There are two ways we can produce magnetic field. One way is to use moving electrically charged particles, such as a current in a wire, to make an electromagnet. The current produces a magnetic field that can be used, for example, to control a computer hard drive or to sort scrap metal. In Chapter 9, we will discuss the magnetic field due to a current.

The other way to produce a magnetic field is by means of elementary particles such as electrons because these particles have an intrinsic magnetic field around them. That is, the magnetic field is a basic characteristic of each particle just as mass and electric charge (or lack of charge) are basic characteristics. As we discuss in Chapter 12, the magnetic fields of the electrons in certain materials add together to give a net magnetic field around the material. Such addition is the reason why a permanent magnet, the type used to hang refrigerator notes, has a permanent magnetic field. In other materials, the magnetic fields of the electrons cancel out, giving no net magnetic field surrounding the material.

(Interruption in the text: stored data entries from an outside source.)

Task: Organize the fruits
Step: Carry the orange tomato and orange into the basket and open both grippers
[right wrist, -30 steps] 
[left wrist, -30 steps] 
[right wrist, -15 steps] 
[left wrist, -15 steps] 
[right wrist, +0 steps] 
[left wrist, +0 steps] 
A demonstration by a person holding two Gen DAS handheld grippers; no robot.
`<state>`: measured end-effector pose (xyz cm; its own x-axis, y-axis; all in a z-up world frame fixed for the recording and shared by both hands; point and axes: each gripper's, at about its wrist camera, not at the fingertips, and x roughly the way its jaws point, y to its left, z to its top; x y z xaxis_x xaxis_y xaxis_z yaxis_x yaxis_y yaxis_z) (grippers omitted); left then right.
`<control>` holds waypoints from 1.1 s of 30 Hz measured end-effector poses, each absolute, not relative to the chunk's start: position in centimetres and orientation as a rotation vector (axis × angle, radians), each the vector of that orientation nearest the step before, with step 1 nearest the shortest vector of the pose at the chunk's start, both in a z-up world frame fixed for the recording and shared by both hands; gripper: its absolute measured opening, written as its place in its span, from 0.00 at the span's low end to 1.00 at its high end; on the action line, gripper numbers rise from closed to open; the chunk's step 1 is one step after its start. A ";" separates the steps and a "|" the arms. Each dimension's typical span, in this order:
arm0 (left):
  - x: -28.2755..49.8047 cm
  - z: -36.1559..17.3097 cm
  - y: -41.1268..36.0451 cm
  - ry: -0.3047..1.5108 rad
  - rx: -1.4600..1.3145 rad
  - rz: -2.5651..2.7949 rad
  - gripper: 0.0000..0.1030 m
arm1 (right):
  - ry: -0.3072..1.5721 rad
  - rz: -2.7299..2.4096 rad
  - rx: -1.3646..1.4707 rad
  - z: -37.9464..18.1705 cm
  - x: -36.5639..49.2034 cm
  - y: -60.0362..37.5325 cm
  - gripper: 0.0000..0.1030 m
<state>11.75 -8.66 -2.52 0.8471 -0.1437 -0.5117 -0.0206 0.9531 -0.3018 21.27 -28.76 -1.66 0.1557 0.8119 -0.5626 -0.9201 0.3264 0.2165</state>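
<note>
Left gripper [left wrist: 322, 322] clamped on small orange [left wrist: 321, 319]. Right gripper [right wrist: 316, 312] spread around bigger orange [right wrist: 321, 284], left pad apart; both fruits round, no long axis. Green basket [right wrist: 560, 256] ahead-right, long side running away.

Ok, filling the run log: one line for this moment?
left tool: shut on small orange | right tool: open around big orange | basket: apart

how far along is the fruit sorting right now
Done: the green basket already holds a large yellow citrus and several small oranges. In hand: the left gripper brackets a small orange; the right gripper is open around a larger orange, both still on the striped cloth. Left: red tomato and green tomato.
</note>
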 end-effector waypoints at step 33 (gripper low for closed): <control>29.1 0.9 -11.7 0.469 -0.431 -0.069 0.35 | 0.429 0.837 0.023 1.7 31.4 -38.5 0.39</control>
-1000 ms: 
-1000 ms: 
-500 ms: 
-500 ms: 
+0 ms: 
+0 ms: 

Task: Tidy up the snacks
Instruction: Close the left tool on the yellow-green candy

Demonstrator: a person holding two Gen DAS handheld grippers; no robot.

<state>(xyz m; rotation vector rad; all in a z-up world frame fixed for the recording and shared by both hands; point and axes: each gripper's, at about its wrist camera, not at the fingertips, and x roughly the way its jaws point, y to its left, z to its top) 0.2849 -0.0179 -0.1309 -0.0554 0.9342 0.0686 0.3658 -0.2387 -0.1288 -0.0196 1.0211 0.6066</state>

## 8.3 The Definition of \(\vec{B}\) , Crossed Fields:

We determined the electric field \(\vec E\) at a point by putting a test particle of charge q at rest at that point and measuring the electric force \(\vec F_B\) acting on the particle. We then defined as

\[\begin{equation} {\vec E} = \frac{\vec F_E}{q}, \tag{8.5} \end{equation}\]

A similar definition can be deduced to define magnetic field \(\vec B\)if we could find the existence of a magnetic monopole. Due to non-existence of magnetic monopole we must define \(\vec B\) in terms of the magnetic force exerted on a moving electrically charged test particle as we discussed in Eq. 8-3.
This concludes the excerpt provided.